Given the way school systems are funded, the children of more affluent parents have not only better health, but better education opportunities. The same holds true for health care. And because poorer people often cannot afford the best of diets, that lack of balanced nutrition hampers the development of their children.

In a real and absolute sense, the most basic of opportunities, simply to grow up healthy with an opportunity to learn and develop, is heavily biased toward the more affluent members of society. Yet too many initiatives to create more equal opportunities for those whose opportunities are blighted are decried as social engineering.

But isn’t allowing excessive pollution for the sake of profits and higher incomes for executives also social engineering? Isn’t gerrymandering school systems by income levels to keep out the less affluent social engineering? Isn’t rigging healthcare based on income social engineering? Today, it’s accepted practice, at least by Republicans and conservatives, that corporations and moneyed individuals can engage in such social engineering, but that government shouldn’t.

But, if government doesn’t… just how long will the increasing numbers of the disadvantaged, and their numbers are increasing as the middle class continues to vanish, how long before they decide not to accept the current charade of “equal” opportunity?

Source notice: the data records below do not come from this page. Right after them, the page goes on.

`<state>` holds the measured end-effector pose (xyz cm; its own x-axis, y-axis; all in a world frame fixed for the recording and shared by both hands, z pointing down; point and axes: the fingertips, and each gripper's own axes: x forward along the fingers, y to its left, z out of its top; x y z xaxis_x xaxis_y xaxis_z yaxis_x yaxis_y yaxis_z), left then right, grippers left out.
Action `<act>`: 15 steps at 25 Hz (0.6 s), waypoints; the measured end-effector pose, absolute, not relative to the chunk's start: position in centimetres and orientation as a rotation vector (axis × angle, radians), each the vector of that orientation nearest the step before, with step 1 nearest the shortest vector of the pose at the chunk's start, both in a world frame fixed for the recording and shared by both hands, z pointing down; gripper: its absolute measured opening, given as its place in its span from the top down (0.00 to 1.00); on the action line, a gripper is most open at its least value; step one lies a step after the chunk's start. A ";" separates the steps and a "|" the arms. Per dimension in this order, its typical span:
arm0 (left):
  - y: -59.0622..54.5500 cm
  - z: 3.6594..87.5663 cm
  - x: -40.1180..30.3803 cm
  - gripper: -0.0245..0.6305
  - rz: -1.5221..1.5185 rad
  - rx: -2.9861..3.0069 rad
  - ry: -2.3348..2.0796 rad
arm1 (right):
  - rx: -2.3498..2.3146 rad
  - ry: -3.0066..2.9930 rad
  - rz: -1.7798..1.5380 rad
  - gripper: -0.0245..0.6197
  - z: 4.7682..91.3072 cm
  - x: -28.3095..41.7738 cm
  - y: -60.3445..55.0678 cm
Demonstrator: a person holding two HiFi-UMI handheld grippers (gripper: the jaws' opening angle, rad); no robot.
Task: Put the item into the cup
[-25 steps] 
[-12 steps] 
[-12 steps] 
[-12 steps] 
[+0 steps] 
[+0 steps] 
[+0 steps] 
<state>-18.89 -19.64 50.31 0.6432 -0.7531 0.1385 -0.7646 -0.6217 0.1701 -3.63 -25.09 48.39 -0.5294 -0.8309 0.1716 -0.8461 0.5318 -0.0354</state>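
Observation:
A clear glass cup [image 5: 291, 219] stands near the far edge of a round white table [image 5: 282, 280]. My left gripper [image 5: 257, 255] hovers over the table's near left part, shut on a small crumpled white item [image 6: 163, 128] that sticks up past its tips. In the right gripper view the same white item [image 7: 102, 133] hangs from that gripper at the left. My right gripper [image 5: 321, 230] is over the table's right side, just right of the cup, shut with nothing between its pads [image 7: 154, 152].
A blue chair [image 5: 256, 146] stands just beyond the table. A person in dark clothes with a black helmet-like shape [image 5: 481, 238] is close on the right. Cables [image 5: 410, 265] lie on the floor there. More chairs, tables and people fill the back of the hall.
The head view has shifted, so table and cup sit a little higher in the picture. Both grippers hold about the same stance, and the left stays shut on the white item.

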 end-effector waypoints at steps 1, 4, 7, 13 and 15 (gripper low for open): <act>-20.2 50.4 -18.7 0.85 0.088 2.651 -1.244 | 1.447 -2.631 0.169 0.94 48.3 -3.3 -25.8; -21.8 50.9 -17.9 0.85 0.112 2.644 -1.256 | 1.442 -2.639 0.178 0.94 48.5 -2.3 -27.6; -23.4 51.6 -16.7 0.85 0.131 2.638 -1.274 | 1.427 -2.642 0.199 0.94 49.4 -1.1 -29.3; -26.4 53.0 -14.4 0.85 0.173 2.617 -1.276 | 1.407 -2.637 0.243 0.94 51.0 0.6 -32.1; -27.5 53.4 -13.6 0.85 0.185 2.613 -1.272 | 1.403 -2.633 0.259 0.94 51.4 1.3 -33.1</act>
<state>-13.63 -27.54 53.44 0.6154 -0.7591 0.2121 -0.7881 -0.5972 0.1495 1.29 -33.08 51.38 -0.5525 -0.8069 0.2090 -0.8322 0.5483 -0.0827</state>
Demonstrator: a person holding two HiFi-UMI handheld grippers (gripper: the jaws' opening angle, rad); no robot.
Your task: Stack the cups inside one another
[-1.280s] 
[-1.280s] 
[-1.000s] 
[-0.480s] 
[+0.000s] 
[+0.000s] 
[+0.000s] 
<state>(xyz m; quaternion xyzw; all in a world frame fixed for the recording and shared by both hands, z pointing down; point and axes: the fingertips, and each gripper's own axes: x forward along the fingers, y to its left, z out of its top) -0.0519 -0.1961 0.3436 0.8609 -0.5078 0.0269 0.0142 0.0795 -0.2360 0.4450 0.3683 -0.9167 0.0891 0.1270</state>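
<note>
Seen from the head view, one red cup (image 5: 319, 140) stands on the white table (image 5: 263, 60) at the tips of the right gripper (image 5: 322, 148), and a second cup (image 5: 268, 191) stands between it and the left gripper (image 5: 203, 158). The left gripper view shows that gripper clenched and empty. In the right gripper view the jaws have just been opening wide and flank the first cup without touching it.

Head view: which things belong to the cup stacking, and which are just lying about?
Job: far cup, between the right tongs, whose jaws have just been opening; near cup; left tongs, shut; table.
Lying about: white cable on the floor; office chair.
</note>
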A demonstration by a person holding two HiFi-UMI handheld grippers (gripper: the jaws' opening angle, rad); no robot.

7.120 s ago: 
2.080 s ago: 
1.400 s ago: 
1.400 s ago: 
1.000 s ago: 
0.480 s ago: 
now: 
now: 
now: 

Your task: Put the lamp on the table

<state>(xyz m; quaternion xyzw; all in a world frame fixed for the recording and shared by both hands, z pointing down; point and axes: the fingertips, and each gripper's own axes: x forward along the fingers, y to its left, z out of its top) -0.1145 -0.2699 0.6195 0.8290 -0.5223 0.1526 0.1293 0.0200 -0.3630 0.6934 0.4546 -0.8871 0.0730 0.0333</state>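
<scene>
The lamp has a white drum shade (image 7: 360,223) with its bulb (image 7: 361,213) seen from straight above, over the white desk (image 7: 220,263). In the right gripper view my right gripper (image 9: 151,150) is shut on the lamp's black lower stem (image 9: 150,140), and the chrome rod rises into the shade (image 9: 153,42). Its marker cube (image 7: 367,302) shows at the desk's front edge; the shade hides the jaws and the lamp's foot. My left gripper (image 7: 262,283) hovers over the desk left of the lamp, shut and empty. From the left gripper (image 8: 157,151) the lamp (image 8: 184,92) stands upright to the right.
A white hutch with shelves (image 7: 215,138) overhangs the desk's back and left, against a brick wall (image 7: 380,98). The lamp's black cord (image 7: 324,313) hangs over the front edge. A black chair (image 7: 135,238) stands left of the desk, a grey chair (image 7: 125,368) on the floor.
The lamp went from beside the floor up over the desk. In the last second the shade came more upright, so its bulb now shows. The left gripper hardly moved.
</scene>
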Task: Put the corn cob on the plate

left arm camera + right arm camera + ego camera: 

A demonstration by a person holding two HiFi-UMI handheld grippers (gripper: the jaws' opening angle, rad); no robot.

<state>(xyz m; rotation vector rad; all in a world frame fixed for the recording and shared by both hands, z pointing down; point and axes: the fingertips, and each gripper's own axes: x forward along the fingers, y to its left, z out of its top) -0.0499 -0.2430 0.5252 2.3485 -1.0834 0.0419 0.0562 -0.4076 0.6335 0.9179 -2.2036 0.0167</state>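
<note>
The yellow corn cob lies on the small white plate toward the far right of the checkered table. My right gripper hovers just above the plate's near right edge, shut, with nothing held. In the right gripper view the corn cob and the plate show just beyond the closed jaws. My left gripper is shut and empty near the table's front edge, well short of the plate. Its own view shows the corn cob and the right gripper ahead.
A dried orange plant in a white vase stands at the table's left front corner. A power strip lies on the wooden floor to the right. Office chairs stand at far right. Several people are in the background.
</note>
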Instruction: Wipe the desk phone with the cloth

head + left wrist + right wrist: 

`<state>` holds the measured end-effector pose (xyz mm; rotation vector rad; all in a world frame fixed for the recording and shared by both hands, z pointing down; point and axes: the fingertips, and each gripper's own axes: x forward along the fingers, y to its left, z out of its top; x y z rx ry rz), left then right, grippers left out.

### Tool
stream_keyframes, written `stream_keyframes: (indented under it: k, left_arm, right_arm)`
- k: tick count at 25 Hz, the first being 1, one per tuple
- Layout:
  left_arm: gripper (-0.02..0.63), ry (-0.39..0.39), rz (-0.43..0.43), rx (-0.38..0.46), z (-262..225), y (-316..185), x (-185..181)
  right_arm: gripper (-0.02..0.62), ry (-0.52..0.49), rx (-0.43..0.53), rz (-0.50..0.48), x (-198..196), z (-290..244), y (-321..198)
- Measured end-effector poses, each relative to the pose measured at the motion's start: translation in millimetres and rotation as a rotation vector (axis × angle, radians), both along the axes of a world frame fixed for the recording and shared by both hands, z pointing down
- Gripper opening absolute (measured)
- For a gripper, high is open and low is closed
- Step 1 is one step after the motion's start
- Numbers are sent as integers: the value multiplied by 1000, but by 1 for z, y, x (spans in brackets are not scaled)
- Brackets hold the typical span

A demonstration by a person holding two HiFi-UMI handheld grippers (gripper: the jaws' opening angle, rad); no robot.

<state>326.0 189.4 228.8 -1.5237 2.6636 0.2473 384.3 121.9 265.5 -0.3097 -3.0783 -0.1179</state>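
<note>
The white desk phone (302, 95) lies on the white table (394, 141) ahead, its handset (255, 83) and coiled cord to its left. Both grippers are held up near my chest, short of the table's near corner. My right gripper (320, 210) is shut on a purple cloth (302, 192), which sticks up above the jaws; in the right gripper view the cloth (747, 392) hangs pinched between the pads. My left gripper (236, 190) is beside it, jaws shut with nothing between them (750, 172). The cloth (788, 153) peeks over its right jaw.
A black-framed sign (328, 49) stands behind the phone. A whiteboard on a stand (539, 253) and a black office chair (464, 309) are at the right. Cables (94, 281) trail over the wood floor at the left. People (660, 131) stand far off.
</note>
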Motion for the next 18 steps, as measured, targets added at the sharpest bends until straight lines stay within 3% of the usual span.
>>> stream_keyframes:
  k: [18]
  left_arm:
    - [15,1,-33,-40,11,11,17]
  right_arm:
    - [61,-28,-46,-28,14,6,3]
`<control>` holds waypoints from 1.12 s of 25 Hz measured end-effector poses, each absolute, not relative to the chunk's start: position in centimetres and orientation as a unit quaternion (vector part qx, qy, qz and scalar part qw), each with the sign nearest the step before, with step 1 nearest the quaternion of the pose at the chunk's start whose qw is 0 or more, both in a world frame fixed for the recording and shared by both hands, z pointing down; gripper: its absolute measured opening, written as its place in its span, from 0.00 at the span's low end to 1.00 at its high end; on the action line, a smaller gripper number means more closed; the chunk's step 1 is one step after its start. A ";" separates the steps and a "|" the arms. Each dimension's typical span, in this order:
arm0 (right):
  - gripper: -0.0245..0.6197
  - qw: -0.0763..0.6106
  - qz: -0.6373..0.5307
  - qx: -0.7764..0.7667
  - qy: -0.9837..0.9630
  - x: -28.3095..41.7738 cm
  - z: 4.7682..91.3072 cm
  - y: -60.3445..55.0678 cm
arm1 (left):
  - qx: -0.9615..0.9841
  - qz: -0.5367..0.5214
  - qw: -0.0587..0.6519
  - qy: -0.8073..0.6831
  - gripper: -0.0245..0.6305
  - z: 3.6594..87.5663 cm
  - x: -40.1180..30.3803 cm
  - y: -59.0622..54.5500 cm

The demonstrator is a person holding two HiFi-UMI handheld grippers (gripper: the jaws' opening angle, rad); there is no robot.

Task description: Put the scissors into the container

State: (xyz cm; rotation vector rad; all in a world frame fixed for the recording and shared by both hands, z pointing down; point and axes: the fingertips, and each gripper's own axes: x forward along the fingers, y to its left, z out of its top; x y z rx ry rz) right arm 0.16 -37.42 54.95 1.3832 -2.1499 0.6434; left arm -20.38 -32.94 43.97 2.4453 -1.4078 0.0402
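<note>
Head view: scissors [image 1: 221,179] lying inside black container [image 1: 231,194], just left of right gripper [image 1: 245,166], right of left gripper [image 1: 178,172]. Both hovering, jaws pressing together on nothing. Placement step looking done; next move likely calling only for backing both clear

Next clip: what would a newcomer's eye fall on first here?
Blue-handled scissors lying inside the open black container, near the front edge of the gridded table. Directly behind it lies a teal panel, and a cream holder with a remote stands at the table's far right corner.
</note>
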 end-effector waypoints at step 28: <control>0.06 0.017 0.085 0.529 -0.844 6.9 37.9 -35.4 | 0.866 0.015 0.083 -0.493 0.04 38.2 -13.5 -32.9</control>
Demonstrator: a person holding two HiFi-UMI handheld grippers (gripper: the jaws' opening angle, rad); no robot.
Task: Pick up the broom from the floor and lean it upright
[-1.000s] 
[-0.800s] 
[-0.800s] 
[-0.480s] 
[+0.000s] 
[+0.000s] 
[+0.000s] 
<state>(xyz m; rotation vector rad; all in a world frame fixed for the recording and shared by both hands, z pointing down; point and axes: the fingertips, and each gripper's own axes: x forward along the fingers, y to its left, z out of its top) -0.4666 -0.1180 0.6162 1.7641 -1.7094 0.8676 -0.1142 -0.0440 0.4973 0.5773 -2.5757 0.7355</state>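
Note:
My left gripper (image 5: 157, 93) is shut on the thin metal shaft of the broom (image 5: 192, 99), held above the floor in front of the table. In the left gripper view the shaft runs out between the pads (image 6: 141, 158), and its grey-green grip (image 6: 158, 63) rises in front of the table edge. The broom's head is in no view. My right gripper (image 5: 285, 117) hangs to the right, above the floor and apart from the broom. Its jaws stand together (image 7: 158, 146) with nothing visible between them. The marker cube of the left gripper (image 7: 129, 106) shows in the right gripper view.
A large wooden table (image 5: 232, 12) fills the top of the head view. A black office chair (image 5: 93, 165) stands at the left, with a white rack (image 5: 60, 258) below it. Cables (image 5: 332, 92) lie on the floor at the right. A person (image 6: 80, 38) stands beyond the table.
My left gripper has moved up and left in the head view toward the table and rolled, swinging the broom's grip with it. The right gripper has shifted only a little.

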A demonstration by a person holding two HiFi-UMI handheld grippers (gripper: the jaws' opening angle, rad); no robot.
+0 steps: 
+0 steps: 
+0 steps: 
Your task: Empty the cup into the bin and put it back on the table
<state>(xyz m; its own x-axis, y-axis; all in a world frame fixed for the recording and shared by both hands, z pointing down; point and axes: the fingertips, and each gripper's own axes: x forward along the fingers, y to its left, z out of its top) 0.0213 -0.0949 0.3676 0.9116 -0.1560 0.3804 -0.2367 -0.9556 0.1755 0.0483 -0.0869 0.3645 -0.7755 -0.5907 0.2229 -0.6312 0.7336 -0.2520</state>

How long before matters get even more violent?

Hypocrisy and Incompetence Compounded

Earlier this week, Trump threatened to withhold $19 billion over the next three years in highway trust funds for roads and highway infrastructure if California doesn’t drop its efforts to require higher car and truck mileage standards in order to reduce automotive emissions and pollution. Ever since the Nixon Administration, under federal law, the federal government has permitted California to require higher standards because of its greater auto emission and air quality problems.

The Trump Administration has claimed that it will withhold those funds because the state hasn’t fully implemented some 130 air quality state implementation plans (SIPs). Federal law requires states with dirty air to come up with plans on how to reduce pollution, but those plans must be approved by the EPA. EPA has a backlog of such plans awaiting approval, and California’s 130 SIPs account for about one-third of the total.

What’s totally ridiculous about this is that these plans have been submitted to EPA, where they have languished for years because EPA is supposed to review them, and then accept, reject, or propose modifications. EPA has not taken any of those actions, as required by law.

Now, EPA Administrator Wheeler has demanded that California withdraw all 130 and resubmit them because California isn’t meeting air quality standards, despite the fact that 85% of the population — 34 million people — breathe dirty air.

Wheeler’s letter to the California Air Resources Board totally baffled state regulators and even former EPA officials who say the backlog exists because the federal government has not approved the plans and that what EPA is now doing is basically punishing California for EPA’s own inaction.

On top of that, during the Trump administration, EPA has rolled back or is in the process of rolling back twenty-four air quality regulations that would reduce air pollution, including a rule limiting methane emissions on public lands, including intentional venting and flaring from drilling operations; a rule designed to limit toxic emissions from major industrial polluters; a rule requiring fewer emissions from new power plants and expansions; a rule requiring newly built coal power plants capture carbon dioxide emissions; a rule setting strict limits on carbon emissions from coal- and gas-fired power plants. In addition, EPA has proposed rolling back all mileage standards for new cars and light trucks, which would significantly increase auto emissions and pollution nation-wide.

So after taking all these steps to increase air pollution, Trump now wants to make it harder for California to clean up its air… and wants to withhold federal funds because California isn’t complying fully with federal law because EPA hasn’t done its job.

Talk about incompetence and blaming others for it!